§ **REQUIRED ACTION**
Every line below that includes the word "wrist" needs to be copied.

= Beginning of Section =

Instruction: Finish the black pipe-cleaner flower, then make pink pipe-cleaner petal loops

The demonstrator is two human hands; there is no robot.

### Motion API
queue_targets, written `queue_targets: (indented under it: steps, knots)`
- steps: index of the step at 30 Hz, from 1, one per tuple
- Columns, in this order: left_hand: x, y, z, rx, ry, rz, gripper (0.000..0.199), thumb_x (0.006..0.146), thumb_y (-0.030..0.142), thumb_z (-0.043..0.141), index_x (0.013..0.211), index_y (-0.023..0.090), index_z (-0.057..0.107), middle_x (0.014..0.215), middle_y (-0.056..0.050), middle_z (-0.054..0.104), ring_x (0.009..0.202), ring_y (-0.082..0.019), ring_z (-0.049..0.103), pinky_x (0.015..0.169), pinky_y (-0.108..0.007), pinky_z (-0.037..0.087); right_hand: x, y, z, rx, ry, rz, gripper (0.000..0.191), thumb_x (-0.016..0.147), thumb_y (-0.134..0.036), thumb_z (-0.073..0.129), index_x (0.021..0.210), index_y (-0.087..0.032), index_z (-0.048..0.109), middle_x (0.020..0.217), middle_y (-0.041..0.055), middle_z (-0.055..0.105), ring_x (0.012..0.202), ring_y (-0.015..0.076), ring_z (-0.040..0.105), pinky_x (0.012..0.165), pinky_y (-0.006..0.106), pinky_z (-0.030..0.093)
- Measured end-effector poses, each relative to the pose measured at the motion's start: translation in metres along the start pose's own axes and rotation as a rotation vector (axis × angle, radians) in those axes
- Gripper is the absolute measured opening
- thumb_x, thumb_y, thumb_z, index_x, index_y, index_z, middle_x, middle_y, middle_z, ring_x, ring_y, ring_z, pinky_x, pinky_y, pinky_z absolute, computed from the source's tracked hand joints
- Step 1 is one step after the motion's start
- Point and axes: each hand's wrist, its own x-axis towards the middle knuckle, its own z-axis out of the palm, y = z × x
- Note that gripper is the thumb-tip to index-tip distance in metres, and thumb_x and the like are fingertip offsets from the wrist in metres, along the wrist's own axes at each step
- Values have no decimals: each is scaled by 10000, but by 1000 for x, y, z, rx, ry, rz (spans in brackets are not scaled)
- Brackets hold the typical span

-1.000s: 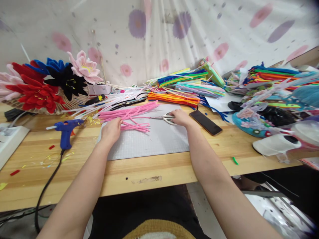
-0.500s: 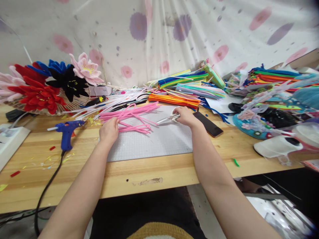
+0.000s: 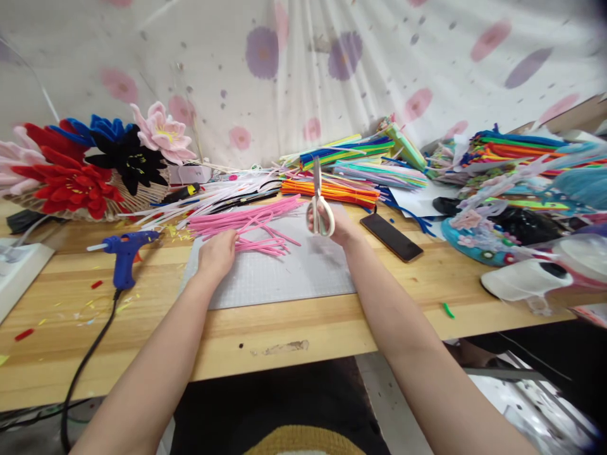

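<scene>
My right hand (image 3: 334,222) is closed on a pair of scissors (image 3: 321,218) with white handles, held up over the grey cutting mat (image 3: 279,281) with the blades pointing up. Pink pipe cleaners (image 3: 227,218) lie in a bundle on the mat's back left part, and shorter or bent pink ones (image 3: 268,245) are in front of them. My left hand (image 3: 219,253) is closed at the left end of these front stems; its fingertips are partly hidden.
A blue glue gun (image 3: 126,256) with a black cord lies left. A black phone (image 3: 392,237) is right of the mat. Colourful pipe cleaner bundles (image 3: 336,191) line the back, fuzzy flowers (image 3: 78,186) stand back left, and a white bottle (image 3: 526,278) lies right.
My right hand has lifted the scissors and turned them from lying leftward to pointing up. My left hand has moved slightly right along the pink stems.
</scene>
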Motion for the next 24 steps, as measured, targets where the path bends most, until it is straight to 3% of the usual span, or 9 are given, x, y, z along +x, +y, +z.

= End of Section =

§ **YOUR SOLUTION**
- Point and axes: each hand's wrist, its own x-axis towards the middle knuckle, its own z-axis out of the palm, y = z × x
- Note that gripper is the thumb-tip to index-tip distance in metres, and thumb_x and the like are fingertip offsets from the wrist in metres, along the wrist's own axes at each step

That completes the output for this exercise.